#### [What you will do]
Check each line below for the word "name", and copy those that have it.

#### [Input material]
--

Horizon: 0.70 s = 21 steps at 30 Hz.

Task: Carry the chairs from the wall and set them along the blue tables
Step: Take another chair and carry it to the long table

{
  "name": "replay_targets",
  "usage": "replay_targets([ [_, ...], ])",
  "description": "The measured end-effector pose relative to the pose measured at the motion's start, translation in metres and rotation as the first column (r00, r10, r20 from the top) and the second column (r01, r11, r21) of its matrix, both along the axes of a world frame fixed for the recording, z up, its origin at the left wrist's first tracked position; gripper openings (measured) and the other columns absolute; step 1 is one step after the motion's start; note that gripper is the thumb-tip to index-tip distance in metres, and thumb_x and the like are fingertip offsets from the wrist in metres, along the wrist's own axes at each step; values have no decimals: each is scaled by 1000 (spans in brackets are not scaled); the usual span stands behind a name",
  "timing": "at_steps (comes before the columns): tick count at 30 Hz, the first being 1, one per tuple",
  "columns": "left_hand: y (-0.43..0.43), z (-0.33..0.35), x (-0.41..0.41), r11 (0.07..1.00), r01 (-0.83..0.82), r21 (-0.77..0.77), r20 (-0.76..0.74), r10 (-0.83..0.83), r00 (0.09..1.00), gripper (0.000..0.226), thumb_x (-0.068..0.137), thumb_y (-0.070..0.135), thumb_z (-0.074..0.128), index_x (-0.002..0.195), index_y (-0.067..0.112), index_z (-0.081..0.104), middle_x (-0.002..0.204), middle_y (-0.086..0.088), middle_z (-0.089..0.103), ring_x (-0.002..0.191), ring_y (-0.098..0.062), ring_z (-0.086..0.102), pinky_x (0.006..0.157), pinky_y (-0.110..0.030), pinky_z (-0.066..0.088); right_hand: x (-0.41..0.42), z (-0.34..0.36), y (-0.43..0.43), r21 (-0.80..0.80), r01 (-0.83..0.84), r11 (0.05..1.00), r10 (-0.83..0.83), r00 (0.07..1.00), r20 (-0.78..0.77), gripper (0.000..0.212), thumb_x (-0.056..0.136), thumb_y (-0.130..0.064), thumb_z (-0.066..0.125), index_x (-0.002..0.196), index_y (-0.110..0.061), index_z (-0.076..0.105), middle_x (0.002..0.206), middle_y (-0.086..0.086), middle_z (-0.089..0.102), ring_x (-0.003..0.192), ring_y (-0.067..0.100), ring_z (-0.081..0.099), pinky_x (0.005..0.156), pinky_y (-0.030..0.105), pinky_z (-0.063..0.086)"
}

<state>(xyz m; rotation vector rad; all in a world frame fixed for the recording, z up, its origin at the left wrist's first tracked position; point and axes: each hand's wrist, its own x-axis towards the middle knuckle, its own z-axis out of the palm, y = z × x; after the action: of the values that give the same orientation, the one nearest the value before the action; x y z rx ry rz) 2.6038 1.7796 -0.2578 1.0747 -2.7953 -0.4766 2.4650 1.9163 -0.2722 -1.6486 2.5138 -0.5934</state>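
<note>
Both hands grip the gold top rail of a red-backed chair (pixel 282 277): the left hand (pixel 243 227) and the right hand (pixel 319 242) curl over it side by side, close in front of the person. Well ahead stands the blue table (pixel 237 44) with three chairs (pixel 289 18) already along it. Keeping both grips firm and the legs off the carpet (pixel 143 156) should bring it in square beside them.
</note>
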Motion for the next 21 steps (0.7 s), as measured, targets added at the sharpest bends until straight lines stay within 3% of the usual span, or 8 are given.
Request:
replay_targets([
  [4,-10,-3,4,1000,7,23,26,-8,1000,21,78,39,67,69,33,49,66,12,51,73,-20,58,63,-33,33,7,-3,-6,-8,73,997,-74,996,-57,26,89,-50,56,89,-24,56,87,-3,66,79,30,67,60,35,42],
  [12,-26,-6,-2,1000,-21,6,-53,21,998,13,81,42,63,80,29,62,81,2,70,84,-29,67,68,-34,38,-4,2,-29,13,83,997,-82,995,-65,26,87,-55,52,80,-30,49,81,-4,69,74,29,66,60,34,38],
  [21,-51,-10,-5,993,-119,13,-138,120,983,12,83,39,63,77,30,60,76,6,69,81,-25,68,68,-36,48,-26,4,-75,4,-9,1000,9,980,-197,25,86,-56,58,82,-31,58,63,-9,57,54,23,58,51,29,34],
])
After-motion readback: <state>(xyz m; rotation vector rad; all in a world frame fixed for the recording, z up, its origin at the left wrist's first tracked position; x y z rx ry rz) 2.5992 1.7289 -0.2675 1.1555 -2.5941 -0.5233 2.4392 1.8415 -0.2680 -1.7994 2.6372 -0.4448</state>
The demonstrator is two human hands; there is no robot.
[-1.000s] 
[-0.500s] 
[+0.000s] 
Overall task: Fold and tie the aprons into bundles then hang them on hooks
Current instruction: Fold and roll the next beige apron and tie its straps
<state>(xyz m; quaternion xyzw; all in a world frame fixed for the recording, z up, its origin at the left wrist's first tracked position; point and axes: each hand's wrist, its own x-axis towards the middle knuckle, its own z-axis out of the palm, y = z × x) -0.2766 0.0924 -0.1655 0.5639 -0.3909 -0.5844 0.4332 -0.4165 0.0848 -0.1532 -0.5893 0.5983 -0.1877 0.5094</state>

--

#### [Written response]
  "name": "replay_targets",
  "description": "The measured end-effector pose relative to the pose measured at the motion's start, translation in metres and rotation as the first column (r00, r10, r20 from the top) and the second column (r01, r11, r21) of its matrix, both along the axes of a world frame fixed for the recording, z up, its origin at the left wrist's first tracked position; gripper openings (measured) and the other columns absolute; step 1 is one step after the motion's start; note that gripper is the thumb-tip to index-tip distance in metres, and thumb_x and the like are fingertip offsets from the wrist in metres, along the wrist's own axes at each step; values have no decimals: each is scaled by 1000 (spans in brackets are not scaled); the usual span stands behind a name",

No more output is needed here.